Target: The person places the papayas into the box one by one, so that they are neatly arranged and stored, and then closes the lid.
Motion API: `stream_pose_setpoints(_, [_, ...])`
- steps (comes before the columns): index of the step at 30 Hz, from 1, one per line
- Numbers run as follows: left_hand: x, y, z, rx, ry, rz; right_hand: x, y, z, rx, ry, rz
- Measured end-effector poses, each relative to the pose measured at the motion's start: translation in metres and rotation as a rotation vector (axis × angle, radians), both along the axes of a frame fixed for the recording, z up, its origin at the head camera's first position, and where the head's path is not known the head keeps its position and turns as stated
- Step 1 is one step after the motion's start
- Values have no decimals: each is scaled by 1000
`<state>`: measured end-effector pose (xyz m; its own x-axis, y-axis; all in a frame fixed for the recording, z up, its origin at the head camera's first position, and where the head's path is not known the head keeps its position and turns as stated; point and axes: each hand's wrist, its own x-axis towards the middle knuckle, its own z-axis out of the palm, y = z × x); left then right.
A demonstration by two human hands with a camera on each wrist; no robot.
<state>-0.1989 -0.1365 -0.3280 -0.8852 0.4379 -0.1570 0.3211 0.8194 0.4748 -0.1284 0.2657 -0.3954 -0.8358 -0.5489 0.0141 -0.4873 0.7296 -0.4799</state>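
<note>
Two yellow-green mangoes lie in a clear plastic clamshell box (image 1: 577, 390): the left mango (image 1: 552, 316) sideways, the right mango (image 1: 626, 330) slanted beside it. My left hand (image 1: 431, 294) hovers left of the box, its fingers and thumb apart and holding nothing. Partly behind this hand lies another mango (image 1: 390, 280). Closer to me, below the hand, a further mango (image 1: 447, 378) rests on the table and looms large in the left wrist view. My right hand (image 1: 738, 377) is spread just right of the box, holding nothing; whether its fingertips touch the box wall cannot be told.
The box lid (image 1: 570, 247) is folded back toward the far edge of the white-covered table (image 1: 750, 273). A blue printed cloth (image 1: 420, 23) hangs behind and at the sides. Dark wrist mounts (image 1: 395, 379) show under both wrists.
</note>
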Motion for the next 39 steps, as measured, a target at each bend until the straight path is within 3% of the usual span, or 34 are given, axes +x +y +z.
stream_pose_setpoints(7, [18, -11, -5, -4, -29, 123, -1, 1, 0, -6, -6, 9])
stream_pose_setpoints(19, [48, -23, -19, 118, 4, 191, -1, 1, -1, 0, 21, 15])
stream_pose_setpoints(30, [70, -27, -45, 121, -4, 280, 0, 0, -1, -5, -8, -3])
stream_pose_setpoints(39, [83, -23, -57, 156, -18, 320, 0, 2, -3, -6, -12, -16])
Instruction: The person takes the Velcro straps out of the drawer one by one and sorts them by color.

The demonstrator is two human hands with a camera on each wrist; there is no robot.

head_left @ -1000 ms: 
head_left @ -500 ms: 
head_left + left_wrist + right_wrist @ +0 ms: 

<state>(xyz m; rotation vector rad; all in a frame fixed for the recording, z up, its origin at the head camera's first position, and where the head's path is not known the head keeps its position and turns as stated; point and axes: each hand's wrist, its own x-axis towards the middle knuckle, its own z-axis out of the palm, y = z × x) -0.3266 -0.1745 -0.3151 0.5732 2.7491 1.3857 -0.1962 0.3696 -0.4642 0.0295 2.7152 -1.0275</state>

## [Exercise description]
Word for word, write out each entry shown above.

## [Output]
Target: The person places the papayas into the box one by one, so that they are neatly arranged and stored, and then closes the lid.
Motion API: `stream_pose_setpoints(_, [_, ...])`
- steps (comes before the columns): index of the step at 30 Hz, from 1, one per line
- Numbers run as follows: left_hand: x, y, z, rx, ry, rz; right_hand: x, y, z, rx, ry, rz
- Measured end-effector poses, each relative to the pose measured at the motion's start: translation in metres and rotation as a rotation vector (axis × angle, radians), both along the axes of a frame fixed for the recording, z up, its origin at the head camera's first position, and where the head's path is not known the head keeps its position and turns as stated
- Step 1 is one step after the motion's start
- Values have no decimals: each is scaled by 1000
`<state>`: measured end-effector pose (xyz m; its own x-axis, y-axis; all in a frame fixed for the recording, z up, its origin at the head camera's first position, and where the head's path is not known the head keeps its position and turns as stated; point and axes: each hand's wrist, its own x-axis towards the middle knuckle, its own z-axis out of the palm, y = z × x); left then right.
A demonstration by two human hands with a camera on each wrist; no robot.
<state>-0.1989 -0.1365 -0.3280 -0.8852 0.4379 -0.1570 0.3211 0.8194 0.4748 -0.1284 0.2657 -0.3954 -0.8358 -0.5489 0.0141 -0.4873 0.7296 -0.4799</state>
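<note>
Two yellow-green mangoes lie in a clear plastic clamshell box (image 1: 577, 390): the left mango (image 1: 552, 316) sideways, the right mango (image 1: 626, 330) slanted beside it. My left hand (image 1: 431, 294) hovers left of the box, its fingers and thumb apart and holding nothing. Partly behind this hand lies another mango (image 1: 390, 280). Closer to me, below the hand, a further mango (image 1: 447, 378) rests on the table and looms large in the left wrist view. My right hand (image 1: 738, 377) is spread just right of the box, holding nothing; whether its fingertips touch the box wall cannot be told.
The box lid (image 1: 570, 247) is folded back toward the far edge of the white-covered table (image 1: 750, 273). A blue printed cloth (image 1: 420, 23) hangs behind and at the sides. Dark wrist mounts (image 1: 395, 379) show under both wrists.
</note>
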Motion for the next 39 steps, as measured, a target at each bend until the straight path is within 3% of the usual span, or 34 are given, axes +x +y +z.
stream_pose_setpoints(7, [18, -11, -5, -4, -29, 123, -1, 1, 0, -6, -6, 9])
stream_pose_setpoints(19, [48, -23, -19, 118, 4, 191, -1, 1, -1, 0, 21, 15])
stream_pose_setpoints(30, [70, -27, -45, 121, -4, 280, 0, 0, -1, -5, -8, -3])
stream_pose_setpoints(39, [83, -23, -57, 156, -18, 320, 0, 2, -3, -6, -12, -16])
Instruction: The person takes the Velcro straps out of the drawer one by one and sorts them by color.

The demonstrator is two human hands with a camera on each wrist; there is no robot.

head_left @ -1000 ms: 
head_left @ -500 ms: 
head_left + left_wrist + right_wrist @ +0 ms: 

<state>(xyz m; rotation vector rad; all in a frame fixed for the recording, z up, its origin at the head camera's first position, and where the head's path is not known the head keeps its position and turns as stated; point and axes: each hand's wrist, its own x-axis towards the middle knuckle, its own z-axis out of the palm, y = z × x) -0.3266 -0.1745 -0.3151 0.5732 2.7491 1.3857 -0.1962 0.3696 -0.4642 0.0295 2.7152 -1.0275</state>

The required output has been given in full.